PROBLEM STATEMENT: Where the line containing "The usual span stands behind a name" appears, start repeating, and continue exactly through the last line below, adding nothing. Include no pictures.

------------------------------

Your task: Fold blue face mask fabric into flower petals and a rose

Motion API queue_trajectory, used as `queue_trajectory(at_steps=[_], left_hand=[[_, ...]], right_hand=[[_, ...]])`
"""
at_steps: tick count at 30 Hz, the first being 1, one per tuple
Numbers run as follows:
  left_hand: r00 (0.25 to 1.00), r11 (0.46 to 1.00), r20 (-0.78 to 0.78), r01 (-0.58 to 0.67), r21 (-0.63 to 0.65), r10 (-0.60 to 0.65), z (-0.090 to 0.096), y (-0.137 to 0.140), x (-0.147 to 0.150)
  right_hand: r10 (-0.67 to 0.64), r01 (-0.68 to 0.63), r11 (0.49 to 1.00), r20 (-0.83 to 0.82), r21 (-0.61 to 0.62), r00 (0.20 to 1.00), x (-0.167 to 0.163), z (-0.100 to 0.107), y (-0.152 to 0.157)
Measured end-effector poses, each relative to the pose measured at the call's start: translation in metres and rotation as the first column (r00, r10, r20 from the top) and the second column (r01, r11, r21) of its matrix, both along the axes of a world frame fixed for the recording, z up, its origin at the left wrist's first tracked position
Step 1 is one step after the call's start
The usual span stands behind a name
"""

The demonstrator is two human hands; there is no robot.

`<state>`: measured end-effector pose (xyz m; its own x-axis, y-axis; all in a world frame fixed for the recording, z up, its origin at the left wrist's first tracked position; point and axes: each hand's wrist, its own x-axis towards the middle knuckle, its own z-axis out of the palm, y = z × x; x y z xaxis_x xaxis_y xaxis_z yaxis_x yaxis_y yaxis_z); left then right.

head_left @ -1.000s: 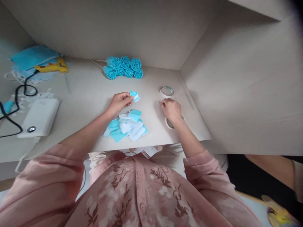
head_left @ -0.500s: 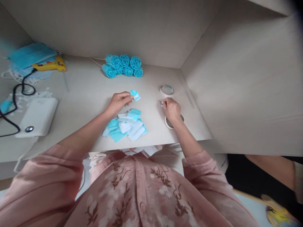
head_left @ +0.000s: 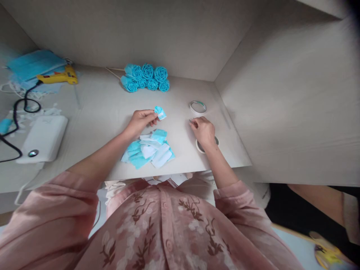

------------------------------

WRITTEN RESPONSE:
The usual span stands behind a name
"""

The demonstrator is two human hands; there is no robot.

`<state>`: measured end-effector pose (xyz m; its own x-axis, y-axis; all in a world frame fixed for the recording, z up, its origin at the left wrist's first tracked position; point and axes: each hand's wrist, its own x-axis towards the middle knuckle, its own z-axis out of the palm, y = z × x; x y z xaxis_x xaxis_y xaxis_z yaxis_x yaxis_y yaxis_z); left then right.

head_left @ -1.000s: 
head_left @ -0.500s: 
head_left @ +0.000s: 

What appears above is the complete answer to the exercise.